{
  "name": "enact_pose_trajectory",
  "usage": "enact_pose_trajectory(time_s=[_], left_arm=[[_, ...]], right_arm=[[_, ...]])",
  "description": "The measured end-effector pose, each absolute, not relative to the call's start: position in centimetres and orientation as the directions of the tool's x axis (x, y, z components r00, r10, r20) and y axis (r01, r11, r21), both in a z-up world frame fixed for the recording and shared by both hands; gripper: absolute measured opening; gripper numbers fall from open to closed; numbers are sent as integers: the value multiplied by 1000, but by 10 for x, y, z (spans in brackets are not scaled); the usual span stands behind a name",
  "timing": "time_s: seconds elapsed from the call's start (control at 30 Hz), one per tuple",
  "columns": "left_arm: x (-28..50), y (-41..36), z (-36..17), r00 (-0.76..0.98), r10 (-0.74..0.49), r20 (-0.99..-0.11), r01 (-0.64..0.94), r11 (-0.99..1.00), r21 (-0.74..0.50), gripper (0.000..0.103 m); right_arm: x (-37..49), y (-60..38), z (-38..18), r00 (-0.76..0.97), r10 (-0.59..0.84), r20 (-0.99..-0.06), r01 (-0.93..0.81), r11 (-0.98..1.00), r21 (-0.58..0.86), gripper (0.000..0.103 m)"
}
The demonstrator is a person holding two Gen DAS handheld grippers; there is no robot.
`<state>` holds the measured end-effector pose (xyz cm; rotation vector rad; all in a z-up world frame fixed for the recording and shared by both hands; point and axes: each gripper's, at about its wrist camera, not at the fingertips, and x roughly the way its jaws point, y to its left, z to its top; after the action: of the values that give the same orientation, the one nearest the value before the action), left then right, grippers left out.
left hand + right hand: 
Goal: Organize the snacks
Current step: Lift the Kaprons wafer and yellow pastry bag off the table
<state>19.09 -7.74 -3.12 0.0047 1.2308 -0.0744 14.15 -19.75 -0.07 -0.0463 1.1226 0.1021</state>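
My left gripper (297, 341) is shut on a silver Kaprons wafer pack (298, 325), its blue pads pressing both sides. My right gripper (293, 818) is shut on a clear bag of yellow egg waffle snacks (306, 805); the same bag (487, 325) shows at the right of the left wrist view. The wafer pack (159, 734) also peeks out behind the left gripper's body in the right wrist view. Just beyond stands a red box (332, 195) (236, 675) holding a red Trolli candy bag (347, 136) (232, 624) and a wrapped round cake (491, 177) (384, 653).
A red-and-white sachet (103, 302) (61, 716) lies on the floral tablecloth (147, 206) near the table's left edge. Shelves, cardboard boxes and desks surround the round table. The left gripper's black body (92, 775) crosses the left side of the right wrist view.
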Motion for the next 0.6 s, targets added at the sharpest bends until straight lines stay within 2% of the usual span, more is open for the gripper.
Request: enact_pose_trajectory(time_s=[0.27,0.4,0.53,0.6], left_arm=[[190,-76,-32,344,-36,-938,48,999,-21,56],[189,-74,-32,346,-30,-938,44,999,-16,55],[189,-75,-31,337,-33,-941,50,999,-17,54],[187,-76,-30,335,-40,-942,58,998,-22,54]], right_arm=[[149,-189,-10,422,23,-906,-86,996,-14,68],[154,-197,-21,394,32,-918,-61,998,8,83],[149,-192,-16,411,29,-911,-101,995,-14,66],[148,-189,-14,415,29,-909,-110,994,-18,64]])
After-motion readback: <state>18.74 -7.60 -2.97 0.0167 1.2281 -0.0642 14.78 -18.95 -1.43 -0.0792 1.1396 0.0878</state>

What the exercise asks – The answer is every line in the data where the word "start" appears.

Response to the exercise –
  "description": "The measured end-effector pose, each absolute, not relative to the call's start: position in centimetres and orientation as the directions of the tool's x axis (x, y, z components r00, r10, r20) and y axis (r01, r11, r21), both in a z-up world frame fixed for the recording and shared by both hands; gripper: absolute measured opening; gripper numbers fall from open to closed; numbers are sent as integers: the value multiplied by 1000, but by 10 for x, y, z (spans in brackets are not scaled); the usual span stands behind a name",
  "timing": "time_s: seconds elapsed from the call's start (control at 30 Hz), one per tuple",

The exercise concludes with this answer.